I'm afraid I'm with Rob and Alan on this. Yes, you can get away with WD40 most of the time--but it's not made for this purpose and it CAN leave a residue.
Agreed Bob and then you have maybe a month to change the part!
Dave.
I'm afraid I'm with Rob and Alan on this. Yes, you can get away with WD40 most of the time--but it's not made for this purpose and it CAN leave a residue.
Changing a 100mm motorised fader is rather more expensive than a can of DeOxit!

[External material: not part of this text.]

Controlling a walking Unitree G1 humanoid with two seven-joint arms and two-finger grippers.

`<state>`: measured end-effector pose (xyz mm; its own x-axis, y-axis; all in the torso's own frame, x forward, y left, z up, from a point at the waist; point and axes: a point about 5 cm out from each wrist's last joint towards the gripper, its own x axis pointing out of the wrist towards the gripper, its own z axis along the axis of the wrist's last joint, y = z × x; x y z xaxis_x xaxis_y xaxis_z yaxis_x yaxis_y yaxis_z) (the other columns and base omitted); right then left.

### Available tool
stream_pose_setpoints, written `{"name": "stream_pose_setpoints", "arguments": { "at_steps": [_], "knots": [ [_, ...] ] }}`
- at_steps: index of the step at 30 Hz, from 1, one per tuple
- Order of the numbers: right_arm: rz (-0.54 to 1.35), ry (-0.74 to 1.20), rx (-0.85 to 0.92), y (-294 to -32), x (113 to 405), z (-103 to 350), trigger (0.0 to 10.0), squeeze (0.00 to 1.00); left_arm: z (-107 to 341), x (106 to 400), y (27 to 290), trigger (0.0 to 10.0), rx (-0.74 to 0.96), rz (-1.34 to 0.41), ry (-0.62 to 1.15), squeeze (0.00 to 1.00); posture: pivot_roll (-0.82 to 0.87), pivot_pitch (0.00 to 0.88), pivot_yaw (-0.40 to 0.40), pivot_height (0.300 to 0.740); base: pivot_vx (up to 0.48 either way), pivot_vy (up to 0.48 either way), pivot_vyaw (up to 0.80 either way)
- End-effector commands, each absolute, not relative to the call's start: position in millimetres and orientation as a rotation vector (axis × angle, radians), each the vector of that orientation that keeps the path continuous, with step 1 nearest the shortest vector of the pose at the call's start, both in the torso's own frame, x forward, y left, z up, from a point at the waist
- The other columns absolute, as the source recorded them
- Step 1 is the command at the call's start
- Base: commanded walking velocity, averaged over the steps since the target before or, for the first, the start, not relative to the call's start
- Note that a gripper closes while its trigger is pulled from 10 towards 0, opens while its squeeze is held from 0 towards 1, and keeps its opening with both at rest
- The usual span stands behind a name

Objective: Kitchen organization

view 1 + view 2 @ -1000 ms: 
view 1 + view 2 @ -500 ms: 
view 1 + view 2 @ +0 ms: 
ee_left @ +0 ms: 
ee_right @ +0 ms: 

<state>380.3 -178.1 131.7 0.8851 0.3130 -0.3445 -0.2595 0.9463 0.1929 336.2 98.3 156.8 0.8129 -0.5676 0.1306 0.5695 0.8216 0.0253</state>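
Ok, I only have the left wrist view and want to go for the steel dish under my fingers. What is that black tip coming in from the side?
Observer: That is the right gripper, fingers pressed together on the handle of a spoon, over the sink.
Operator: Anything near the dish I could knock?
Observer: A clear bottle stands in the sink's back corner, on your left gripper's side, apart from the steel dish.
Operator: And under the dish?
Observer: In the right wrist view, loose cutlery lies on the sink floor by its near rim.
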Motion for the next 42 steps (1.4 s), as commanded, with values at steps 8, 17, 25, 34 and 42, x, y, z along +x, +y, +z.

I wanted to buy a pedal steel guitar, and they are humungous amounts of money, and scarce second hand, so the advice I got was wait until you see one on ebay being sold cheap because it goes out of tune, and the owner cannot fix it, and snatch it up for a song. Remove the changer and clean out all the WD-40 they lubricated it with, and replace it with silicone spray. WD-40 apparently always gets used, and lasts about three months and then starts to get sticky and the dust, which is the cause, just wrecks them. I waited and eventually found one with the declared fault. Cleaned it all off, re-lubricated with the correct stuff and it's been perfect. The solvent in WD-40 evaporates, but the lubricant doesn't.
That's odd, because it's the recommended lubricant for steel guitar changers, and mines been three years plus on the one lubrication and tuning is still spot on - is there a heat/pressure thing on guns? Over here we don't get to know about guns - 59 years old and the only time somebody gave me one was on an event where we did clay pigeon shooting, and they gave me a gun. I fired it once and handed the thing back - I'm totally dangerous with anything that goes bang! A few people here had licences for competition guns, but in one of our Government schemes, many handed their weapons in, and cancelled the licences. Apart from criminals, few people here have even held one!
In my experience, cords can be crap right out of the package. Nothing has given me more frustration.